If fenugreek doesn’t work to boost your milk supply, blessed thistle might. This herb can also help alleviate the symptoms of postpartum depression or prevent it altogether.
Eat the Right Foods
Did you know that you can eat foods to increase your milk supply? These lactation foods can help you boost your supply quickly and easily.
Oatmeal is a go-to food for nursing moms. It’s loaded with fiber and aids in digestion, making it easier for your body to absorb nutrients and eliminate waste.
The great thing about oatmeal is that it’s so easy to prepare, and makes a satisfying breakfast.
Salmon is an excellent source of omega-3 fatty acids, which is essential for nursing moms. Salmon can help boost lactation hormones in the body and ensure that your milk is loaded with nutrients.
You can eat this fatty fish however you please – grilled, broiled or even from a can.
Carrots help promote lactation, so including them in your diet either in juice or solid form can help keep your supply healthy.
The vitamin A in carrots boosts the quality of your milk, too.

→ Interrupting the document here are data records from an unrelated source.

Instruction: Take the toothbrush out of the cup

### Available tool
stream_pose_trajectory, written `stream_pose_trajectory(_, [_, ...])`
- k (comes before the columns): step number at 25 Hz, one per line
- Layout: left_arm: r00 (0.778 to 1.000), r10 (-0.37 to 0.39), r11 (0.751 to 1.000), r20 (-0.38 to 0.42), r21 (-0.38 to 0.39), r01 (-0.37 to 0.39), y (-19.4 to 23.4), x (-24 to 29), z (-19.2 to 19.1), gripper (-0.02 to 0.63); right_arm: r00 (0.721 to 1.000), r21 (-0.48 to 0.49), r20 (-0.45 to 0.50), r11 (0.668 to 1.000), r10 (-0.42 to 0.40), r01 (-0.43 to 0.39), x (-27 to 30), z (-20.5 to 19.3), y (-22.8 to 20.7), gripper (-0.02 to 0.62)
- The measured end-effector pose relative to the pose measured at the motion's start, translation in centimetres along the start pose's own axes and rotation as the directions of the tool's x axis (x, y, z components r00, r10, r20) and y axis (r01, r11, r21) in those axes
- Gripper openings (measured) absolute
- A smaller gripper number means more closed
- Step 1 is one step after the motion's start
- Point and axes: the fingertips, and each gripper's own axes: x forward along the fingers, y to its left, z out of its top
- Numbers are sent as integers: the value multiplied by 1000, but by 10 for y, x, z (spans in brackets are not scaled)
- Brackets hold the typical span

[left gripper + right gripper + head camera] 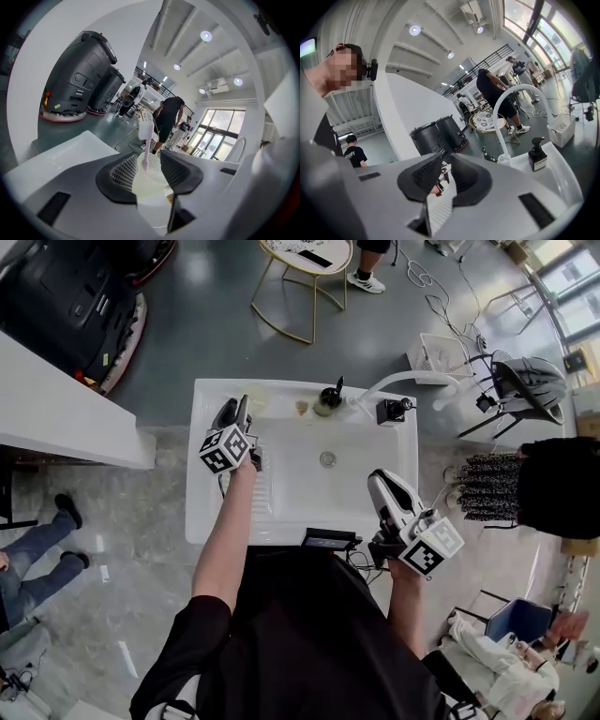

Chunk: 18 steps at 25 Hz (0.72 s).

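Presently the toothbrush point(146, 139) stands upright in the cup point(150, 182), pink handle down and white bristles above the rim. The cup is pale and translucent. It sits between the spread fingers of the left gripper point(143, 166), at their tips; contact with either pad cannot be confirmed. The cup rests on the back rim of the white sink point(208, 507).

Beyond those fingers and to their right along the same rim stand a dark soap bottle point(330, 397), a white faucet point(412, 381) and a black pump dispenser point(395, 411).

The right gripper point(443, 177) is over the sink's near edge. Its fingers are slightly apart and pinch nothing, with the sink basin ahead of them.
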Motion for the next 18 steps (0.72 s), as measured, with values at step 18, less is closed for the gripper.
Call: stream_pose_trajectory(18, [996,47,997,79,65,-52,-1,2,20,28,1000,-7,14,1000,-18,18,-7,4,-14,48])
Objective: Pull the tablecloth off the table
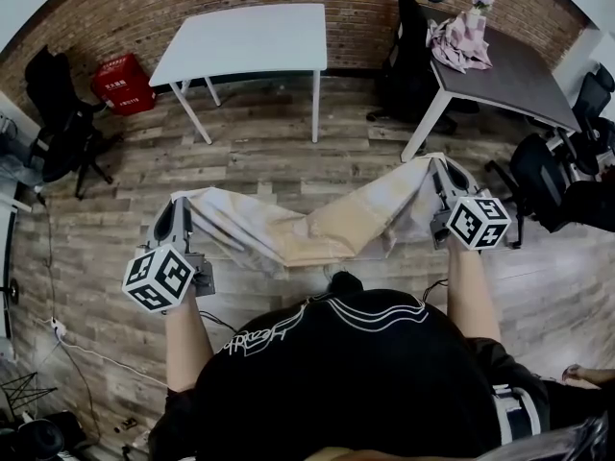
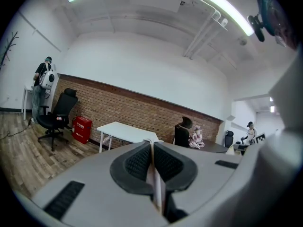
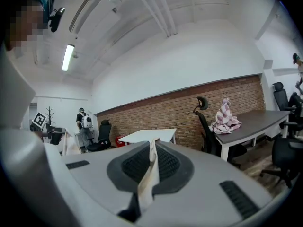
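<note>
A beige tablecloth (image 1: 298, 229) hangs stretched between my two grippers over the wooden floor and sags in the middle. My left gripper (image 1: 178, 221) is shut on its left end. My right gripper (image 1: 444, 176) is shut on its right end. In the left gripper view a thin fold of the cloth (image 2: 155, 178) is pinched between the closed pads of the left gripper (image 2: 151, 145). The right gripper view shows the cloth's edge (image 3: 147, 176) clamped in the right gripper (image 3: 152, 148). The white table (image 1: 245, 41) stands bare ahead, apart from the cloth.
A red box (image 1: 123, 83) and a black office chair (image 1: 62, 113) stand at the left. A dark table (image 1: 519, 84) with a pink checked cloth (image 1: 459, 41) is at the right, with black chairs (image 1: 557, 176) beside it. A person with a backpack (image 2: 42, 86) stands far off.
</note>
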### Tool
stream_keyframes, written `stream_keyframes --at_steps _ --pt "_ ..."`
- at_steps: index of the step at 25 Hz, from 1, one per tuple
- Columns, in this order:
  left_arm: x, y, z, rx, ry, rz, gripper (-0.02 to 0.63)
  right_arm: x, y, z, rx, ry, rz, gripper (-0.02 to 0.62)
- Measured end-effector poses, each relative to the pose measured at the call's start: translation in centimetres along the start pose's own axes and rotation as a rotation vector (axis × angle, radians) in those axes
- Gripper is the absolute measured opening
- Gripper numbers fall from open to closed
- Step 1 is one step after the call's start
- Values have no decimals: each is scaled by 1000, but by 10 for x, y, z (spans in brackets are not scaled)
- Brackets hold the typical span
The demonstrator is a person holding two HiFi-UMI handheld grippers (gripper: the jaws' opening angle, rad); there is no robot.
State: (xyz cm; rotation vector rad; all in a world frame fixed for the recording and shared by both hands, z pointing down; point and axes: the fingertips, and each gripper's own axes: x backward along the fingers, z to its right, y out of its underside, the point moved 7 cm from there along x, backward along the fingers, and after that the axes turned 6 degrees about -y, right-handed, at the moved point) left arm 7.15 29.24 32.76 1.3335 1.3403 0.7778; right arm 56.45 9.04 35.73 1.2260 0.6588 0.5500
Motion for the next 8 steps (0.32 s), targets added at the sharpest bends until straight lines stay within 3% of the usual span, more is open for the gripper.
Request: stream_keyframes --at_steps 8 --pt "10 2 -14 -1 -8 -4 6 2 9 -8 7 16 -20 -3"
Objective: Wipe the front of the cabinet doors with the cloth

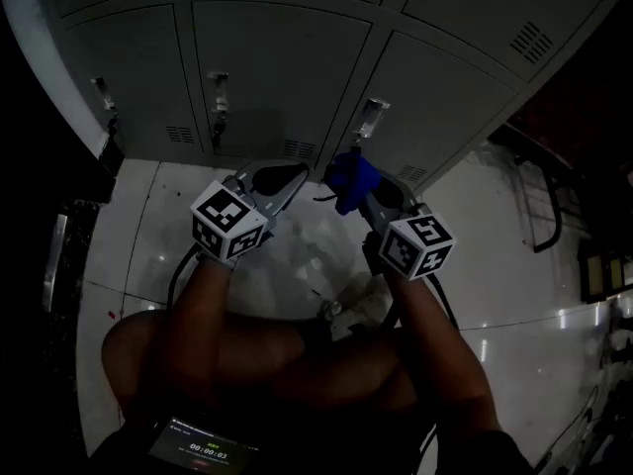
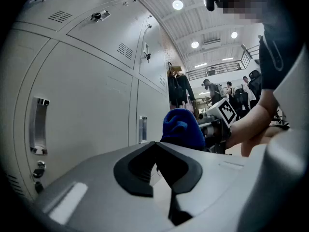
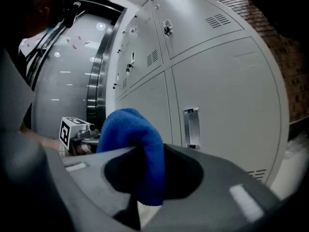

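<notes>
The blue cloth [image 3: 131,144] is bunched into a thick wad and pinched in the right gripper [image 1: 358,190]. The jaws are clamped on its middle, so a rounded hump stands above them and a short end hangs below. It sits low in front of the grey cabinet doors [image 1: 277,67], just beside the upright handle [image 1: 373,117] of the right-hand door in the row (whether the fabric actually touches the metal I cannot tell from here; it looks a shade off it).

The left gripper [image 1: 281,179] is held alongside, just left of the cloth at about the same height, pointing at the same row of doors. Its jaws are drawn together at the tips with nothing between them, and only a thin sliver of light shows lower down between the dark pads. Each gripper carries a marker cube [image 1: 227,223] at its back end, close to the person's bare forearms.

The doors are plain grey steel. Each has a small handle, a lock below it and a block of vent slots [image 1: 181,134] near the bottom edge. Beneath them the floor [image 1: 297,255] is glossy white tile. The person's bare legs are folded low under the arms, with a small lit screen [image 1: 203,450] by the lap. Farther down the room, past the row of lockers, several people [image 2: 212,88] stand under round ceiling lights.
</notes>
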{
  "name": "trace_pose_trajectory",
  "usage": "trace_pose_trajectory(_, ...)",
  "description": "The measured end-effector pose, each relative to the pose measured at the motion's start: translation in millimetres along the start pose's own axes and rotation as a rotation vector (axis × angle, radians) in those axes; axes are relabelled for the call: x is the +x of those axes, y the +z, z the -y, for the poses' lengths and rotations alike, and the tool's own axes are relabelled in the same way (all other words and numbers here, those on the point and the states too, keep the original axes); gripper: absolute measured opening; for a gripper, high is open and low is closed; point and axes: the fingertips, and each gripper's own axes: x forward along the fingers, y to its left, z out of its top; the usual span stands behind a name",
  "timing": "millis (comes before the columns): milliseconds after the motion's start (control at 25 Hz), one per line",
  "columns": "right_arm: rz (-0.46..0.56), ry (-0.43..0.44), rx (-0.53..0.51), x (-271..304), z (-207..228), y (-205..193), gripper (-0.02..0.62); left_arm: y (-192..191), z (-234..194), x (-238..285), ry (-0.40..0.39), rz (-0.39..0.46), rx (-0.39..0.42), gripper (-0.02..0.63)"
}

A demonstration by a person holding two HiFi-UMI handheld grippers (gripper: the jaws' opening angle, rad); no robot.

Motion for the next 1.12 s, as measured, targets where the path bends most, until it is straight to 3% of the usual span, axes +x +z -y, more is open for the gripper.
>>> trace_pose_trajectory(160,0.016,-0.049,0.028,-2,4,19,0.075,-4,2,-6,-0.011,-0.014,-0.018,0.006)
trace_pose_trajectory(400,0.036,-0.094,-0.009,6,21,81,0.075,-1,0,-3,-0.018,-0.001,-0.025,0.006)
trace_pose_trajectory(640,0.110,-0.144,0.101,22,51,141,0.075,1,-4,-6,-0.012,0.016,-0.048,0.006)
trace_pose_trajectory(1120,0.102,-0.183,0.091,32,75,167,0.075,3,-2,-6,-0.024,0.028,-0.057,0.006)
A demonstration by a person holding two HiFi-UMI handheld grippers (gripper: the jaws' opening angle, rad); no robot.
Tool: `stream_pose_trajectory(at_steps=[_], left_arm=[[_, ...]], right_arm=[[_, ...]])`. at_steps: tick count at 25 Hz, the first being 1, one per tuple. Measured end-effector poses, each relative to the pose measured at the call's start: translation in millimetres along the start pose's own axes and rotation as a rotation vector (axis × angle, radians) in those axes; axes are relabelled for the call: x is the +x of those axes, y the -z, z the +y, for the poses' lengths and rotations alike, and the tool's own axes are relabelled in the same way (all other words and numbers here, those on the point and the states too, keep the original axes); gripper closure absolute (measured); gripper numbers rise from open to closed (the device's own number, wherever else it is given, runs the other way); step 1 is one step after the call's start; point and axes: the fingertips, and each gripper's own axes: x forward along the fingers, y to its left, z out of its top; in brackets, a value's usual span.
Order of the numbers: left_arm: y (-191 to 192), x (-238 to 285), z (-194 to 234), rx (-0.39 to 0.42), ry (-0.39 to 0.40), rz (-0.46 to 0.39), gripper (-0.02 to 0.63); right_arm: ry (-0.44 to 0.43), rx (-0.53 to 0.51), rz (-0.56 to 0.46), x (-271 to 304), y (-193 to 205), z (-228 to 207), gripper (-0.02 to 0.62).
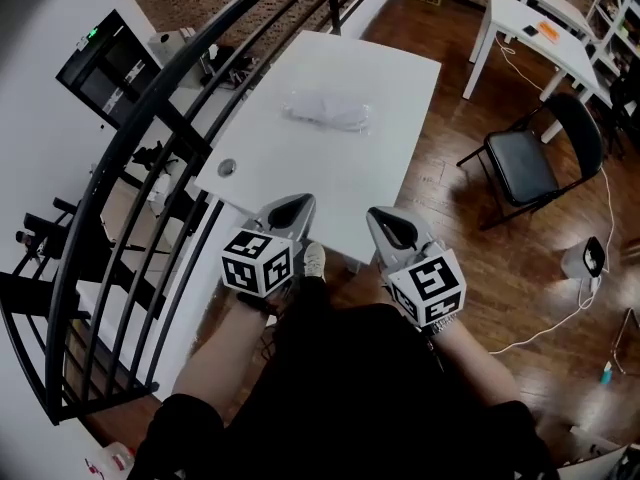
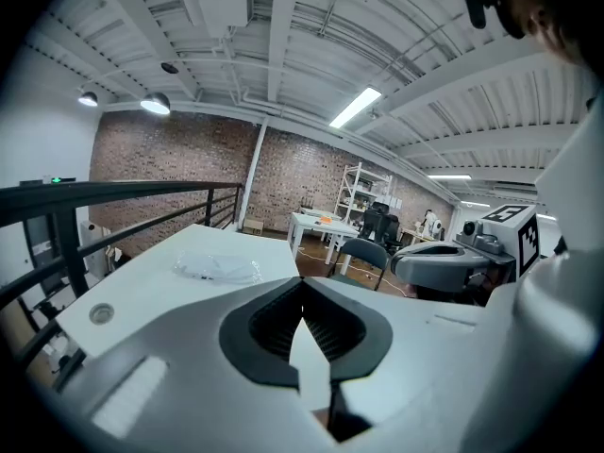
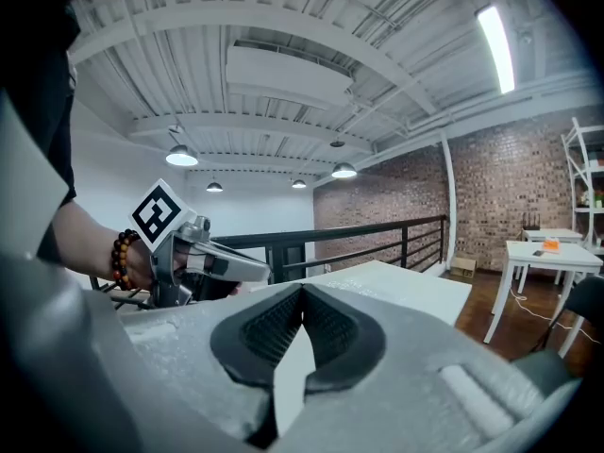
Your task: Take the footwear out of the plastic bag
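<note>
A clear plastic bag [image 1: 329, 110] with pale footwear inside lies on the far half of the white table [image 1: 390, 118]; the same bag [image 2: 218, 268] shows in the left gripper view, well beyond the jaws. My left gripper [image 1: 303, 200] hangs over the table's near edge, shut and empty. My right gripper [image 1: 378, 215] is beside it, also shut and empty. In the left gripper view the left gripper [image 2: 302, 286] has its jaws closed tip to tip, and in the right gripper view the right gripper [image 3: 302, 295] looks the same. Both are far short of the bag.
A black metal railing [image 1: 190, 78] runs along the table's left side. A round grommet [image 1: 227, 167] sits near the table's left corner. A black folding chair [image 1: 530, 158] stands on the wooden floor to the right, with another white table [image 1: 535, 23] behind it.
</note>
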Motion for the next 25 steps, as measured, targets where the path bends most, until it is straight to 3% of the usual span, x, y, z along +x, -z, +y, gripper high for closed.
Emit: stream_pose_trajectory(at_steps=[15,25], left_arm=[[-39,109,212,-0.070,0.012,0.061,0.589],[-40,159,311,-0.117,-0.004,0.172,0.589]], right_arm=[[0.085,0.055,0.202,182,9,-76,0.606],[0.139,0.150,0.355,263,34,-127,0.587]])
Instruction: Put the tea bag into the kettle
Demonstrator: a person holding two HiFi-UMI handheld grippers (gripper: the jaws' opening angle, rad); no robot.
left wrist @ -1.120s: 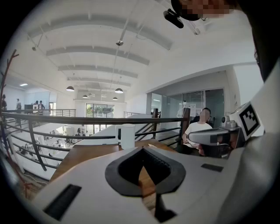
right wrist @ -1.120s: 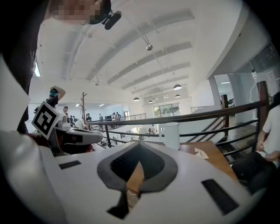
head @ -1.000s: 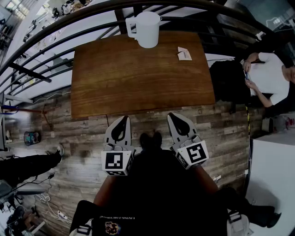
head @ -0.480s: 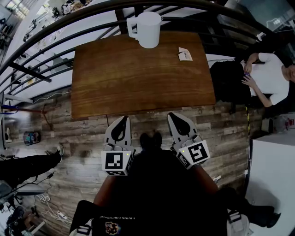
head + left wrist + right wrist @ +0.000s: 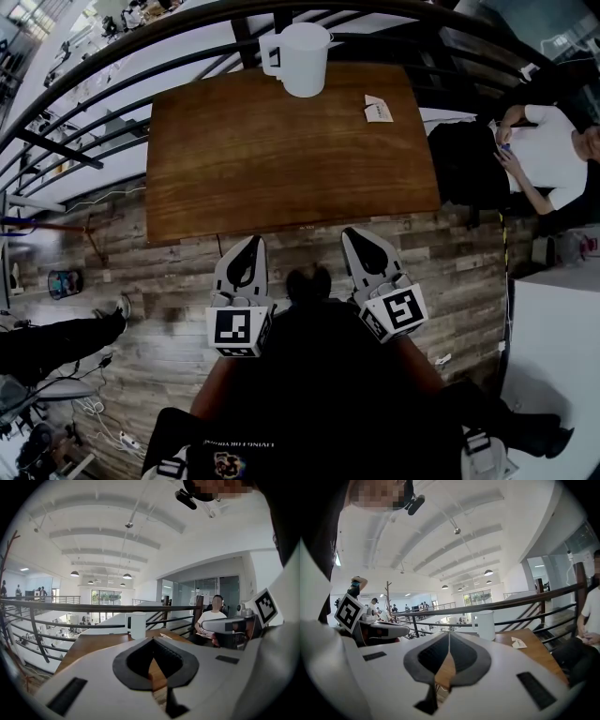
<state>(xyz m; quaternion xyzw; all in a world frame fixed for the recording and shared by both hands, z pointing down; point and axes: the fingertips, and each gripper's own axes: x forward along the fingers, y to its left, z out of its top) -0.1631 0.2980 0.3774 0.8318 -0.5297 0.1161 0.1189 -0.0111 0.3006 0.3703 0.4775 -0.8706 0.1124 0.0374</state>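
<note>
Hovering side by side above the floor, well short of the kettle, the left gripper and right gripper each have their jaws together, with nothing between them. The white kettle stands at the far edge of the tabletop. The tea bag lies flat near the kettle, to its right.
</note>
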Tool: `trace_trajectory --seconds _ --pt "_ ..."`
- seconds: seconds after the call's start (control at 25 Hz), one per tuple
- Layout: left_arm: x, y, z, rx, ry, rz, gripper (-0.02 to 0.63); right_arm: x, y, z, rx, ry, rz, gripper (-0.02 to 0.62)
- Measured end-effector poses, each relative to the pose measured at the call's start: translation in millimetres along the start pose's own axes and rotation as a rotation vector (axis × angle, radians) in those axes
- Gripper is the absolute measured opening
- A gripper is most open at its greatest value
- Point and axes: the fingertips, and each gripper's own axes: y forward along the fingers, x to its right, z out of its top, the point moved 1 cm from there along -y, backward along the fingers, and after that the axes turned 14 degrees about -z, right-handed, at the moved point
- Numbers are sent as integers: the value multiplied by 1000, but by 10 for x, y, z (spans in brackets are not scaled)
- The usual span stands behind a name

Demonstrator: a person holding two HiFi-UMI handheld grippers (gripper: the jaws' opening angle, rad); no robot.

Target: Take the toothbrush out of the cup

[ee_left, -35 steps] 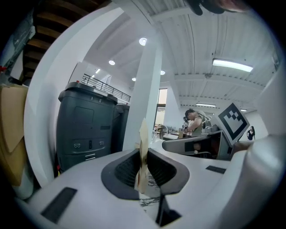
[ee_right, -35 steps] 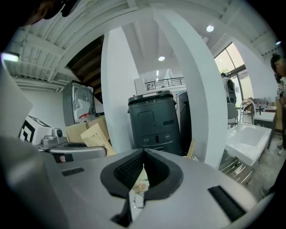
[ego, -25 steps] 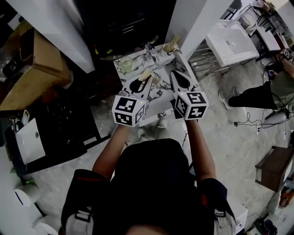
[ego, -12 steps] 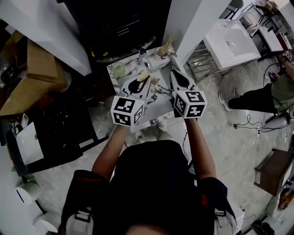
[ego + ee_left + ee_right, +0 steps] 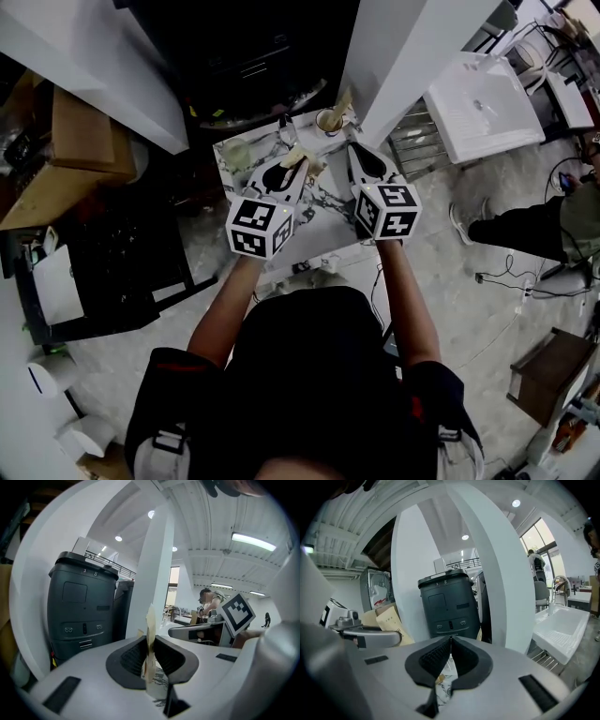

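Change (head view): the desk (image 5: 328, 199) and cup (image 5: 328, 120) sit lower and further left in frame than a second ago; both tools reach further over the marble top. Grip on each tool is unchanged.
Left tool (image 5: 300, 161): jaws nearly closed, pinching the toothbrush (image 5: 298, 154). In the left gripper view the pale flat handle (image 5: 150, 620) stands upright between the pads (image 5: 136, 656), its top above the jaw tips.
Toothbrush, place: out of the cup, in the left tool, over the desk's middle, short of the cup.
Cup: upright near the desk's far edge, with a pale stick (image 5: 344, 97) leaning out of it to the right.
Right tool (image 5: 352, 148): jaws pressed together, nothing between them (right gripper view (image 5: 450, 641)); above the desk, just short of the cup and clear of it.
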Motion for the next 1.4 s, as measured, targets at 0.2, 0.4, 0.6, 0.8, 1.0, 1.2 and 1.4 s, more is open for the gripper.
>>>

Try steaming your carrots or eating them raw. They make a great soup, too.
Healthy fats play an essential role in nutrient absorption, which are transferred from your body to your breast milk. They also play a role in healthy digestion and bowel movements.
Make sure you eat the right oils and fats, like olive oil, avocado and coconut oil.
Talk to your doctor if you think you might have issues with low milk supply. In many cases, moms find out that their supply is perfectly healthy. And if your supply truly is low, your doctor or a lactation expert can help you either overcome this issue or find the right formula/breast milk ratio to keep your baby healthy and growing.